**Problem description:** Produce the listing below again, exactly as shown.

**Dataset content:**
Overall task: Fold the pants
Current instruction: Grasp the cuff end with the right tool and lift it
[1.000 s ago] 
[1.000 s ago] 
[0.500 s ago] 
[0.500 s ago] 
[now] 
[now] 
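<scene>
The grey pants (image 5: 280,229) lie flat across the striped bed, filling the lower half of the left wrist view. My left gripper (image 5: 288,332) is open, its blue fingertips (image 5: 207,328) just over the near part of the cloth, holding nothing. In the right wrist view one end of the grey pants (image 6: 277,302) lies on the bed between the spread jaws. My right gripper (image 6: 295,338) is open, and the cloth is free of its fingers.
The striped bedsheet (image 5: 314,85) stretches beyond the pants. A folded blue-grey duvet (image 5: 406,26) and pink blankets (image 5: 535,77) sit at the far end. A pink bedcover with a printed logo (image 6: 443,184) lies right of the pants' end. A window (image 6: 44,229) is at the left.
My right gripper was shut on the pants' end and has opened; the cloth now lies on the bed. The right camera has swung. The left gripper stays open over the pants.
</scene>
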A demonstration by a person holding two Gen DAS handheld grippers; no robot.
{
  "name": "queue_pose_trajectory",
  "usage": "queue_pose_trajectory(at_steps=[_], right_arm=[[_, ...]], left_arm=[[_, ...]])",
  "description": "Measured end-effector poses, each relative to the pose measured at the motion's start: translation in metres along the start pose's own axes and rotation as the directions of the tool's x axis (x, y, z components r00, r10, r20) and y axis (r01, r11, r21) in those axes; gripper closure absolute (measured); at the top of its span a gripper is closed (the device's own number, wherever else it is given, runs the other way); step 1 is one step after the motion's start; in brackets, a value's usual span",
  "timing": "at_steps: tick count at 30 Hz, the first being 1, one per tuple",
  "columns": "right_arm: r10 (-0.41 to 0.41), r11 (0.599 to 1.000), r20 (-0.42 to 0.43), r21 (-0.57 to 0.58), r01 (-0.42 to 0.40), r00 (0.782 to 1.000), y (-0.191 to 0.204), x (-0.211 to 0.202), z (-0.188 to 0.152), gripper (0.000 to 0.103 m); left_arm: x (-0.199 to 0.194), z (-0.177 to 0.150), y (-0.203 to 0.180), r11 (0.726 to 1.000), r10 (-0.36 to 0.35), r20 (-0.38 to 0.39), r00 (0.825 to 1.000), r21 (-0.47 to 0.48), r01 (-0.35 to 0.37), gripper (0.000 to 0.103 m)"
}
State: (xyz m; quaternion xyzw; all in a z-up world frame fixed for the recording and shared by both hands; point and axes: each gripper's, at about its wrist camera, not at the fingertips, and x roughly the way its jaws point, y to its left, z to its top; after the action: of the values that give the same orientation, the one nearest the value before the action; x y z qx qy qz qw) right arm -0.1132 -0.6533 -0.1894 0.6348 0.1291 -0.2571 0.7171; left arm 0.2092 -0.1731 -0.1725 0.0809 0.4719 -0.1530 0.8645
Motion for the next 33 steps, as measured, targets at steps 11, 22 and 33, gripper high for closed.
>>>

**Task result:**
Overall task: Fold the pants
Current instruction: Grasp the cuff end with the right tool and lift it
[1.000 s ago] 
[1.000 s ago] 
[0.500 s ago] 
[0.500 s ago] 
[now] 
[now] 
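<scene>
The grey pants (image 5: 280,229) lie flat across the striped bed, filling the lower half of the left wrist view. My left gripper (image 5: 288,332) is open, its blue fingertips (image 5: 207,328) just over the near part of the cloth, holding nothing. In the right wrist view one end of the grey pants (image 6: 277,302) lies on the bed between the spread jaws. My right gripper (image 6: 295,338) is open, and the cloth is free of its fingers.
The striped bedsheet (image 5: 314,85) stretches beyond the pants. A folded blue-grey duvet (image 5: 406,26) and pink blankets (image 5: 535,77) sit at the far end. A pink bedcover with a printed logo (image 6: 443,184) lies right of the pants' end. A window (image 6: 44,229) is at the left.
My right gripper was shut on the pants' end and has opened; the cloth now lies on the bed. The right camera has swung. The left gripper stays open over the pants.
</scene>
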A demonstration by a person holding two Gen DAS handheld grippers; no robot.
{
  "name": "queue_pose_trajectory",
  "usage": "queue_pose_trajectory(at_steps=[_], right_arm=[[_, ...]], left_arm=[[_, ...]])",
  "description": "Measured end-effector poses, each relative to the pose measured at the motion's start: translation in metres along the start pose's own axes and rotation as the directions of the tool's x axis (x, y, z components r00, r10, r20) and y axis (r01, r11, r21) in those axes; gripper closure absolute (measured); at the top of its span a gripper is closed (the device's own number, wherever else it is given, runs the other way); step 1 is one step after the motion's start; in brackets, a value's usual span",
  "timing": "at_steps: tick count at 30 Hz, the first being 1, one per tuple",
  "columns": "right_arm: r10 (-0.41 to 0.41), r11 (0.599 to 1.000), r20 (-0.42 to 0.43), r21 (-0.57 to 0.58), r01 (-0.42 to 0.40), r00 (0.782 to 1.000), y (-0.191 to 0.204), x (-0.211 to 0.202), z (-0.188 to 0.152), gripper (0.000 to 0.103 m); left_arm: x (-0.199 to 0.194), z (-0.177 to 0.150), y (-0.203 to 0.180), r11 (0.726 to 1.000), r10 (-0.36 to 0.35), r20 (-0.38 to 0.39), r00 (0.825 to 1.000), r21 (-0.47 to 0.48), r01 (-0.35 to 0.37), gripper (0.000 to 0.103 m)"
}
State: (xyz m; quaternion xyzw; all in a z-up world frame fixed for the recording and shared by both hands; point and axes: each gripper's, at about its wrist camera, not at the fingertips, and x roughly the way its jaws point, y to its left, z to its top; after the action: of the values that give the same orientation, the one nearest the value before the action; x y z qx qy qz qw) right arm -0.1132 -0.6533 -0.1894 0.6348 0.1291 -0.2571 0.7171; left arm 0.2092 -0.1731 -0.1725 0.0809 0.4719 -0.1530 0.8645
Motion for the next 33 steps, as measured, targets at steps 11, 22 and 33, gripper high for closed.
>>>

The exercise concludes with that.